Your response should contain every line from the data below that holds the string "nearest".
(RAW DATA Opens)
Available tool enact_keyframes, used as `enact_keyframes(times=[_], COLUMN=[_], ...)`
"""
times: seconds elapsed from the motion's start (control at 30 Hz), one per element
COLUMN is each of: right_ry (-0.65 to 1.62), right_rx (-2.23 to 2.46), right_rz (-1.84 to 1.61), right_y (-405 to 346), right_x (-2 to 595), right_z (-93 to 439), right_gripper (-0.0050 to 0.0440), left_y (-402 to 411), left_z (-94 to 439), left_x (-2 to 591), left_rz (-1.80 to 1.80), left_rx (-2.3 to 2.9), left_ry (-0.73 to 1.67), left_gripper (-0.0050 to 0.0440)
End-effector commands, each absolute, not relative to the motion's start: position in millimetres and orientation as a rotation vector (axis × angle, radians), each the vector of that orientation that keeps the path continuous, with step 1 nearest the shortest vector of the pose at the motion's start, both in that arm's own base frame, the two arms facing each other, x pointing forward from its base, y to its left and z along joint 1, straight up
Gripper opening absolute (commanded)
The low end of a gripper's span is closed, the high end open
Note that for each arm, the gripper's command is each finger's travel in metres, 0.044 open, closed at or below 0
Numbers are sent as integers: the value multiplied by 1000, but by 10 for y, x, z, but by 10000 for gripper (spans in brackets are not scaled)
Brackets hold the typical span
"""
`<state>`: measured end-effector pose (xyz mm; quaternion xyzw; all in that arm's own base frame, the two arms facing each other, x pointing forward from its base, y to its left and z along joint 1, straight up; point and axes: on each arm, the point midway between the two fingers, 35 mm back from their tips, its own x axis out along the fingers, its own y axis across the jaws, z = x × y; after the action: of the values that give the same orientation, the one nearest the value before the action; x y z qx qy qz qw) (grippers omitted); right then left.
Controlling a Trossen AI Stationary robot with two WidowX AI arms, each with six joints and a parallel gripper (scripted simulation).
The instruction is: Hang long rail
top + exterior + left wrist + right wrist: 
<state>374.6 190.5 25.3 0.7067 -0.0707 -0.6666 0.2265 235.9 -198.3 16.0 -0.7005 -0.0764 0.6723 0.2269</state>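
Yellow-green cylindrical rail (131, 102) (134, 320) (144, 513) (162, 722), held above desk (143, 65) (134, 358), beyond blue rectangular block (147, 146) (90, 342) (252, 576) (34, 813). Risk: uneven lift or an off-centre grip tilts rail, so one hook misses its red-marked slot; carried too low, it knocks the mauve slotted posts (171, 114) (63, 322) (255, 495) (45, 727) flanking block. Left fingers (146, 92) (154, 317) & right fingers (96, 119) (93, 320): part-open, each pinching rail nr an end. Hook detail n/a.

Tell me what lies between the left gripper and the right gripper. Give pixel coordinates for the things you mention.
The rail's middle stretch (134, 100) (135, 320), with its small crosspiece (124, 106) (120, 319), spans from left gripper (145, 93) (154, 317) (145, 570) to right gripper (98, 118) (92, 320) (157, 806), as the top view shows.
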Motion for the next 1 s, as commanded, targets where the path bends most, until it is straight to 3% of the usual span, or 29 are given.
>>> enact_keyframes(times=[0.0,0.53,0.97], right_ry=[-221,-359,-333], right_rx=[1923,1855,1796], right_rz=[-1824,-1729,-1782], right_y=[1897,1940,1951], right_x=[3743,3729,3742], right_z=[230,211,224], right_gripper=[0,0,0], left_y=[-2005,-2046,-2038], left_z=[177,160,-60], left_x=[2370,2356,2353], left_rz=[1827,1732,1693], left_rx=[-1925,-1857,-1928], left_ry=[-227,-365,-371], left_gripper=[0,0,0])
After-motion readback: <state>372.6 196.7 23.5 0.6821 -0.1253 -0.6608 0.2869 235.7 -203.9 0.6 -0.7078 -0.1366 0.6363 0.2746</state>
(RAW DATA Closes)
ANSWER AREA »
End-effector commands, each absolute, not relative to the motion's start: position in millimetres and orientation as a rotation vector (axis × angle, radians), each the vector of that orientation that keeps the path continuous, with step 1 nearest the shortest vector of the pose at the motion's start, both in that arm's own base frame, the two arms facing each other, x pointing forward from its base, y to its left and z along joint 1, straight up
`<state>`: measured end-effector pose (xyz mm; quaternion xyzw; all in that arm's own base frame, the two arms facing each other, x pointing forward from its base, y to its left and z along joint 1, straight up; point and axes: on each arm, the point midway between the two fingers, 35 mm back from their tips, its own x axis out along the fingers, its own y axis across the jaws, z = x × y; after the action: of the values that give the same orientation, the one nearest the value before the action; x y z qx qy qz qw) (grippers omitted); right then left.

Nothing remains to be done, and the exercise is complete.